## EXERCISE AIM
Report, from the records below, every line where the word "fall" appears.

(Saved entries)
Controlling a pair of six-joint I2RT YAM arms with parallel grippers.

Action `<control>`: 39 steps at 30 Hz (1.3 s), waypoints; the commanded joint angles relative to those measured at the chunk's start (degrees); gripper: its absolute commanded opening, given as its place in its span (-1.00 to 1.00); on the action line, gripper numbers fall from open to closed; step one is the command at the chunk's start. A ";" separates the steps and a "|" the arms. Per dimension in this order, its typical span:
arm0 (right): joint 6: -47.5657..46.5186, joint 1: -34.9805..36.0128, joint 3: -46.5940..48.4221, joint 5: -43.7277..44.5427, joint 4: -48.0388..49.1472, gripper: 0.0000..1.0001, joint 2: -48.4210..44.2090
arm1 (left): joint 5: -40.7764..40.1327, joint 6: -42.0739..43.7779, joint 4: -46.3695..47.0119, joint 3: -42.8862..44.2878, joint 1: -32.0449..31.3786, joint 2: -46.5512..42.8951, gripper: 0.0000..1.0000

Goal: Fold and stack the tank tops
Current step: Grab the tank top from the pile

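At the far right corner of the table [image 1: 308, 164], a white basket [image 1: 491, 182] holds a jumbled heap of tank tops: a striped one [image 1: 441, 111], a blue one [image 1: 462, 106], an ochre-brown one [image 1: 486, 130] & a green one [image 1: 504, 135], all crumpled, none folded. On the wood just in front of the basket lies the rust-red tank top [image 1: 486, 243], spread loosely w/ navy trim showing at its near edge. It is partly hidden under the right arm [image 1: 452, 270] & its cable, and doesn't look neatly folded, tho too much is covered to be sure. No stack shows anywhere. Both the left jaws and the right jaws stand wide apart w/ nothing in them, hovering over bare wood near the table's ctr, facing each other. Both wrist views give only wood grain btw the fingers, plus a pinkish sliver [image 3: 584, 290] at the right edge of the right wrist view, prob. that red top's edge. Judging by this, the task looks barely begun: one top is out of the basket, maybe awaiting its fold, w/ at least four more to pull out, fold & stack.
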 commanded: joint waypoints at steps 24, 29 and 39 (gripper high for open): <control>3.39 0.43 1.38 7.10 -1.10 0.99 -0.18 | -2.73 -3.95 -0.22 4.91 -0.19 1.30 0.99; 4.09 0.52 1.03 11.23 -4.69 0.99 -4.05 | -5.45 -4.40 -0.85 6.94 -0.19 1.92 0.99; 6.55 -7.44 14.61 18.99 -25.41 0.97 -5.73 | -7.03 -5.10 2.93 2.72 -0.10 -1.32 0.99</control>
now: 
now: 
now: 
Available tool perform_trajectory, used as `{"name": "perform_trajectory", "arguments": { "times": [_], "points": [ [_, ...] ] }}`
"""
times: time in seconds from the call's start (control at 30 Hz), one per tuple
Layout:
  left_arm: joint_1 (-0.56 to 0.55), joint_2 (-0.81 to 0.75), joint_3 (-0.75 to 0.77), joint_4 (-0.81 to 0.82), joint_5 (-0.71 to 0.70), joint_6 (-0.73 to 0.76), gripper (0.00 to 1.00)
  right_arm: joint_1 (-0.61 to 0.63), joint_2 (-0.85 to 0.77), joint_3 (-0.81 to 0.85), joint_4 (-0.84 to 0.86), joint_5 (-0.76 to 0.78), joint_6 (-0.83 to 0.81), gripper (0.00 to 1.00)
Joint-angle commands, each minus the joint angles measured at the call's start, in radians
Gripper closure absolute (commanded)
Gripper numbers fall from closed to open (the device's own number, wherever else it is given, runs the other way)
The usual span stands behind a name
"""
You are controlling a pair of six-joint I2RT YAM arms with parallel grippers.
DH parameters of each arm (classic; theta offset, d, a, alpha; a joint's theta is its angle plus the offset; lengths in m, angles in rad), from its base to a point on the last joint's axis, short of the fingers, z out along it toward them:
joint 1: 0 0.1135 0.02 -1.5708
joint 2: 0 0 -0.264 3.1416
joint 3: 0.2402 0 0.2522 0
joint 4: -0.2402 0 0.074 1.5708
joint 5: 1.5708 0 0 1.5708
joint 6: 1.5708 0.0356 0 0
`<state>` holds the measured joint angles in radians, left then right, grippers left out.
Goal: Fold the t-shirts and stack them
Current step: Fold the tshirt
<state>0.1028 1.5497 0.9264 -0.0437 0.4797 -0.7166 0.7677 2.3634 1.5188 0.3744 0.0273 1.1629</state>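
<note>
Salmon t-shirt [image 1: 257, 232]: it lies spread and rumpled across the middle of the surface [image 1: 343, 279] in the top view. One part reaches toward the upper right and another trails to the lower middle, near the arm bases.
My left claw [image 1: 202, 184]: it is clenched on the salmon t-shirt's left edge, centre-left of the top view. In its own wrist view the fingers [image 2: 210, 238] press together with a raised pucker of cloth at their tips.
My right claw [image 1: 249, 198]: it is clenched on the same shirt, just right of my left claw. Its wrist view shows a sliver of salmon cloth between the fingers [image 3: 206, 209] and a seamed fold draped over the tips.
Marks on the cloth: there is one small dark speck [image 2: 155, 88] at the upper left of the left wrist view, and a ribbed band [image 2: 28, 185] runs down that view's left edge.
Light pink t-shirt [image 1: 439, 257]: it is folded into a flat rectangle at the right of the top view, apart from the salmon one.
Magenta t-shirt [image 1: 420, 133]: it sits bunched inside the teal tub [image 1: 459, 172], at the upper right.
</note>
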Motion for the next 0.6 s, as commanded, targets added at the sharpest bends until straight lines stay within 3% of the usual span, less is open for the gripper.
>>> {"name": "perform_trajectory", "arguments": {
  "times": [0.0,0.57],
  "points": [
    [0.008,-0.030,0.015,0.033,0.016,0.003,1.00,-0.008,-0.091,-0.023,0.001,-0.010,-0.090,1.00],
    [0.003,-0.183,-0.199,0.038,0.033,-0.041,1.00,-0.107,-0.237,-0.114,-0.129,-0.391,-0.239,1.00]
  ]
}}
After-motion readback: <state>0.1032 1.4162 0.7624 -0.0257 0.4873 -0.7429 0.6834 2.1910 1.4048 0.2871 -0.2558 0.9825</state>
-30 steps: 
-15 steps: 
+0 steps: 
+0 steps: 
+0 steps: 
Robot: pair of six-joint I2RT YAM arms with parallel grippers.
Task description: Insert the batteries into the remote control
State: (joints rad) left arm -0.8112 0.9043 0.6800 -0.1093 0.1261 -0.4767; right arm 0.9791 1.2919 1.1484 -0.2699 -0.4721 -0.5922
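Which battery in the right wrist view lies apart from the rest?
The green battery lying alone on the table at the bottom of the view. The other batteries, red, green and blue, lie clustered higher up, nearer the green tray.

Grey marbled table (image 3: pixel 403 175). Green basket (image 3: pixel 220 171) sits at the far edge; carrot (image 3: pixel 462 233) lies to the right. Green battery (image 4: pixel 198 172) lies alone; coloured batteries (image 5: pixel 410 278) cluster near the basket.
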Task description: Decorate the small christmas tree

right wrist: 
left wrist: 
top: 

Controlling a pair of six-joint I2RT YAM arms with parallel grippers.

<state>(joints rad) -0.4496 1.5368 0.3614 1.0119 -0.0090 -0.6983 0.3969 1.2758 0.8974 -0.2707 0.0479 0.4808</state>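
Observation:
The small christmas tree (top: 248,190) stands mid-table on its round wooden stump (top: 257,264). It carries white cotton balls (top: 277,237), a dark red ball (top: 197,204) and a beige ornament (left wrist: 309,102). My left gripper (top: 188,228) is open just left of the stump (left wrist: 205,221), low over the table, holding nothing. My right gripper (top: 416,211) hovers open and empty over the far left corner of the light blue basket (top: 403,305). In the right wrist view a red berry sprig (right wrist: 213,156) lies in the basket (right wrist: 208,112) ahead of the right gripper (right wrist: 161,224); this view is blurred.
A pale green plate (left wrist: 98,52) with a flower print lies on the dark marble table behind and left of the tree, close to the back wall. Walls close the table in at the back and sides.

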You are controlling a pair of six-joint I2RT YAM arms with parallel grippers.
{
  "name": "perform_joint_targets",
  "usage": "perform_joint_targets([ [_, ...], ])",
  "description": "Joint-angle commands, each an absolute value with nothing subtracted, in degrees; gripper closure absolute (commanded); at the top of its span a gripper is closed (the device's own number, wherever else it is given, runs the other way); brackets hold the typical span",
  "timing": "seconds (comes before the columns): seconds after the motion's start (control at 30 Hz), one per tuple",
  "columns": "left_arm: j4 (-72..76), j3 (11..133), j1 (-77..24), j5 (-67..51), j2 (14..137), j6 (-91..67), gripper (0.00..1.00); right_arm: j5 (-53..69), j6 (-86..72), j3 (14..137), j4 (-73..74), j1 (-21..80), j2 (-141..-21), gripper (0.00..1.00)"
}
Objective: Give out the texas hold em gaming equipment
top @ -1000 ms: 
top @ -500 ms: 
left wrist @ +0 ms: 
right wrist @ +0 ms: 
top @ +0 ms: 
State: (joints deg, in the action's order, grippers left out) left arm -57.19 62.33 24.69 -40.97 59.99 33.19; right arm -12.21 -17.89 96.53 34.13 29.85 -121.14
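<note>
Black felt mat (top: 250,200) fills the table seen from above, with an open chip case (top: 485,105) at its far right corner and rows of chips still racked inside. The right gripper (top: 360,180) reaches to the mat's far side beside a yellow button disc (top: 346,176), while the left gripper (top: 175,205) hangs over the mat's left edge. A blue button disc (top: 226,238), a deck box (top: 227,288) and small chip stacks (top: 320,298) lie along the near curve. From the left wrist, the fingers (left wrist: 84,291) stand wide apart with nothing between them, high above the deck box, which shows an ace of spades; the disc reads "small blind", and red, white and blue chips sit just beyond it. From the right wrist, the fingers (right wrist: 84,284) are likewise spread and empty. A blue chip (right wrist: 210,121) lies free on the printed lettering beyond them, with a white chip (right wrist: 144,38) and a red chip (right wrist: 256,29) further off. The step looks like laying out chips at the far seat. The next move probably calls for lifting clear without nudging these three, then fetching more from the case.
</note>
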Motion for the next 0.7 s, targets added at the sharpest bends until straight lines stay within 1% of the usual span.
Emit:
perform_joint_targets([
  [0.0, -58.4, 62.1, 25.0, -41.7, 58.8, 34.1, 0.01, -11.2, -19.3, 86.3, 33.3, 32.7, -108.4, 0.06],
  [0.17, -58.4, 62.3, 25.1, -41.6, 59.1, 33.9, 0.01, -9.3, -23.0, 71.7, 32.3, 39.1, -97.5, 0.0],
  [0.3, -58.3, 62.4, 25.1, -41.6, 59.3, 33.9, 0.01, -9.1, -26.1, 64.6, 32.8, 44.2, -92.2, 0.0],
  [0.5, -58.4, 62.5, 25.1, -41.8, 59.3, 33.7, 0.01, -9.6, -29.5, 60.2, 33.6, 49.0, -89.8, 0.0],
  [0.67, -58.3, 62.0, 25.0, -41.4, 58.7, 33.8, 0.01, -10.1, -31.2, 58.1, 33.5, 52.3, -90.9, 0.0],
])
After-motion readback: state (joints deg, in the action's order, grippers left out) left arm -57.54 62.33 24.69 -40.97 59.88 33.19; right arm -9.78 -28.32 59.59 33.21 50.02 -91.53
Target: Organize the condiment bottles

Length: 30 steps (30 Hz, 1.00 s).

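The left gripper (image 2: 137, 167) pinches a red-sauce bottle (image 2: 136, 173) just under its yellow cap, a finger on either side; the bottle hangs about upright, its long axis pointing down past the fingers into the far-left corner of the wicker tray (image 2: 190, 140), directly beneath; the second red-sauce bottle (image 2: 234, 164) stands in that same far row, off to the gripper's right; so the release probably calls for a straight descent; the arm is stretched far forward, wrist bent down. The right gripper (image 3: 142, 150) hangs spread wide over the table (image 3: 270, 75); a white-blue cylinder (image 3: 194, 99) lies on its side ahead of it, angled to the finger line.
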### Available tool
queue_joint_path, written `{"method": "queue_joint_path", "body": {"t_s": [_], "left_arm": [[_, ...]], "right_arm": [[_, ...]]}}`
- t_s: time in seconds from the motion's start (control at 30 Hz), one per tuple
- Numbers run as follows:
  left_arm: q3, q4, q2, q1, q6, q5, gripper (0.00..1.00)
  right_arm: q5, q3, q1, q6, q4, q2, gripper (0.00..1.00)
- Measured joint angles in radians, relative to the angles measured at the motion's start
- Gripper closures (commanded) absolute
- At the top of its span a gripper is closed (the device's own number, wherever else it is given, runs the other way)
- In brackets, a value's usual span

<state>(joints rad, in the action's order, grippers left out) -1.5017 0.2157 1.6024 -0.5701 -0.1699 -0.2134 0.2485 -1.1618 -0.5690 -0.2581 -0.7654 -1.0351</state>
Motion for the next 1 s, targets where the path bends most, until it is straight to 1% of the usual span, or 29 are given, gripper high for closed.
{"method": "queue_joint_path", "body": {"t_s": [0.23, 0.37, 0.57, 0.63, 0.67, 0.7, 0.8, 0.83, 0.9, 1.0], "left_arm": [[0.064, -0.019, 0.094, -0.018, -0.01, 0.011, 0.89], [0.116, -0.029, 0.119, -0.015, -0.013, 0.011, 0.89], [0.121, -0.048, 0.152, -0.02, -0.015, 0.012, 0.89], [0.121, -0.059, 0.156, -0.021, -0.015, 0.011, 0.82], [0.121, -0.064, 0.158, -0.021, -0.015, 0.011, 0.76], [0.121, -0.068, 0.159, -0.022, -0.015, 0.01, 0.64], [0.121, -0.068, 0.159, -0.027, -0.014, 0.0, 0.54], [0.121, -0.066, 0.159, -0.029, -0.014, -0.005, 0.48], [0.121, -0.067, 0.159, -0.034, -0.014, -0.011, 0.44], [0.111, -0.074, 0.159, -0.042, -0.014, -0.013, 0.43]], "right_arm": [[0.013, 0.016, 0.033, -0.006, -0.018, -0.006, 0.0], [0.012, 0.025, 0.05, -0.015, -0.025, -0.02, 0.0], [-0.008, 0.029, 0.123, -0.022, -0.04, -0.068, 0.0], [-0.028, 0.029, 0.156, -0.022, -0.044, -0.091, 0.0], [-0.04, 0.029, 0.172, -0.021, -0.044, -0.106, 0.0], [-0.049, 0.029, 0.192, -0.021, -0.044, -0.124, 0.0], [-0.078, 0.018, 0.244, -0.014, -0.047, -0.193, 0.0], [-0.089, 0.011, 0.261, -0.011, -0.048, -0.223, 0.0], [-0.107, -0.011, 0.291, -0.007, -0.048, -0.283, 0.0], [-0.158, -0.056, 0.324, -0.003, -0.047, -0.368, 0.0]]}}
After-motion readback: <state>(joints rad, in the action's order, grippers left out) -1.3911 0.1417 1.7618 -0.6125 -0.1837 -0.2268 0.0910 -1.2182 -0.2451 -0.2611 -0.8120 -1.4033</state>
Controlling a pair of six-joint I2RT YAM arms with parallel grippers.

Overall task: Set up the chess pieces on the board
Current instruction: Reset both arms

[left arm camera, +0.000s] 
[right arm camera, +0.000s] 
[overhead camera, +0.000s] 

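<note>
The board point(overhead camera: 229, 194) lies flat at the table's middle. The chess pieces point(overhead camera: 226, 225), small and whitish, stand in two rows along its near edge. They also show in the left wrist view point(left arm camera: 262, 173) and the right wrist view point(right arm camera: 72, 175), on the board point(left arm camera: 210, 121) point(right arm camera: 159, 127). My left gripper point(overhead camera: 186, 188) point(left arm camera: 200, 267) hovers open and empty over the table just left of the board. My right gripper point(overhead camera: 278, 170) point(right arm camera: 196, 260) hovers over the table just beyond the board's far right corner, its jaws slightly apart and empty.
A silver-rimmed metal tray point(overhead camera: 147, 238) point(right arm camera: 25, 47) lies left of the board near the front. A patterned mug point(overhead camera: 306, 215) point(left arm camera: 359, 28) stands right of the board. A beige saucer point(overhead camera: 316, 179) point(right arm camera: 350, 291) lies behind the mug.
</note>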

## ANSWER TO THIS TASK
Action `<control>`: 39 steps at 30 Hz (1.3 s), waypoints; the commanded joint angles relative to those measured at the chunk's start (degrees); gripper: its absolute commanded opening, given as its place in its span (-1.00 to 1.00); on the action line, gripper numbers fall from open to closed; step one is the command at the chunk's start. A ";" separates the steps and a "|" the arms. Per dimension in this order, its typical span:
Gripper numbers fall from closed to open (the device's own number, wherever else it is given, runs the other way)

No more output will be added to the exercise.